Exercise instructions:
Repeat word for word every line of the data below, from the first through the line containing "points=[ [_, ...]", and stop there.

Dataset excerpt:
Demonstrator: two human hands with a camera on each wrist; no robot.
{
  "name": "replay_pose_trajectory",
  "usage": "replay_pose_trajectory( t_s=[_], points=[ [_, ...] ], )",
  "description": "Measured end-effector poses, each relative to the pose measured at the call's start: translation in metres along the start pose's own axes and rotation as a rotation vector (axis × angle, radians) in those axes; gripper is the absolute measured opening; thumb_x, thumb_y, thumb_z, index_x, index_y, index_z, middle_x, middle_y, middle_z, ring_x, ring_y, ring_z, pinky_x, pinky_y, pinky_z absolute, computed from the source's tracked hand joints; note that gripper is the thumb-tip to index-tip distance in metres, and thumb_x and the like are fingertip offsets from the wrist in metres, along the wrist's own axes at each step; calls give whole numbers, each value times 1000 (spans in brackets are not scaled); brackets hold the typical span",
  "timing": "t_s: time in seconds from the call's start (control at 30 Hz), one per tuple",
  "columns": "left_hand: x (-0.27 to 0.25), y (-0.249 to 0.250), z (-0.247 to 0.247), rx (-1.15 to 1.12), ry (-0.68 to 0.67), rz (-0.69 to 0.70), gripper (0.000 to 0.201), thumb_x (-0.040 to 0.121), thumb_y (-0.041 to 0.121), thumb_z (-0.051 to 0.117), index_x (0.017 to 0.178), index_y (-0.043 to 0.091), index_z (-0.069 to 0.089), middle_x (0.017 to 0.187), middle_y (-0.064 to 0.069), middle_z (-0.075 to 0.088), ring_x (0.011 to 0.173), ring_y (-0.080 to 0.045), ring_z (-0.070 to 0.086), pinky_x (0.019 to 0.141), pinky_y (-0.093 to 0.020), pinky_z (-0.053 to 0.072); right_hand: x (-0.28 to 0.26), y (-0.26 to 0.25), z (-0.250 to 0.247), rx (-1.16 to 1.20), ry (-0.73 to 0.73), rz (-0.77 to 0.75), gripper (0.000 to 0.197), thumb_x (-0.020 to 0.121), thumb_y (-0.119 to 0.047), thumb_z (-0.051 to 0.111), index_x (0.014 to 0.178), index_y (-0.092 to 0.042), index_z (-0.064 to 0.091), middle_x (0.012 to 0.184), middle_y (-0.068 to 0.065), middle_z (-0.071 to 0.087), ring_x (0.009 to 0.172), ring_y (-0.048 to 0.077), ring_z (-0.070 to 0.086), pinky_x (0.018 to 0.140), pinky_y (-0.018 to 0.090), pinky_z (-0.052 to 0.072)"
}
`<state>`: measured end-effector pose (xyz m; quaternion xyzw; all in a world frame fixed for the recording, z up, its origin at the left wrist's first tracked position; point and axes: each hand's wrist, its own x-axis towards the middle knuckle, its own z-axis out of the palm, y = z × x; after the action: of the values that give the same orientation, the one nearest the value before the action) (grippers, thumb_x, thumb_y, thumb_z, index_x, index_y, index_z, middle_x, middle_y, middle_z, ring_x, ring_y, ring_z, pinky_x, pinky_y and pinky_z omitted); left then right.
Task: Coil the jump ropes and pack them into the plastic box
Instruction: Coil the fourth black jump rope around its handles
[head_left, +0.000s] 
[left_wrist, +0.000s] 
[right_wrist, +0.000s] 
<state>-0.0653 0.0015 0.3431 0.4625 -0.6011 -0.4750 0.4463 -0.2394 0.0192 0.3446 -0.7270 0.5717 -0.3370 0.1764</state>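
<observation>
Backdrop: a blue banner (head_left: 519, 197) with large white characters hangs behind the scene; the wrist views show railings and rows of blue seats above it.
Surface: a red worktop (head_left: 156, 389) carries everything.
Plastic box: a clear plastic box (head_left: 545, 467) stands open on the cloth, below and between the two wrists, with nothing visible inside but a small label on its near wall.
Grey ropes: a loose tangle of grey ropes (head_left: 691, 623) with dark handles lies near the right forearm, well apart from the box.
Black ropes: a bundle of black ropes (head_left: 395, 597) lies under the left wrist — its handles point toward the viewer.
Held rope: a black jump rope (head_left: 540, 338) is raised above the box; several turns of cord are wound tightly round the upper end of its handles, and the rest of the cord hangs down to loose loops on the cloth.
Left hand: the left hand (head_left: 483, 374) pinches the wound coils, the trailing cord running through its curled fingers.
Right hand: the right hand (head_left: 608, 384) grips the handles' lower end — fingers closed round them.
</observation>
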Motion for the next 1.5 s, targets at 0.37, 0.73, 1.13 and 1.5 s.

Result:
Demonstrator: two human hands with a camera on each wrist; no robot.
{
  "name": "replay_pose_trajectory",
  "usage": "replay_pose_trajectory( t_s=[_], points=[ [_, ...] ], )",

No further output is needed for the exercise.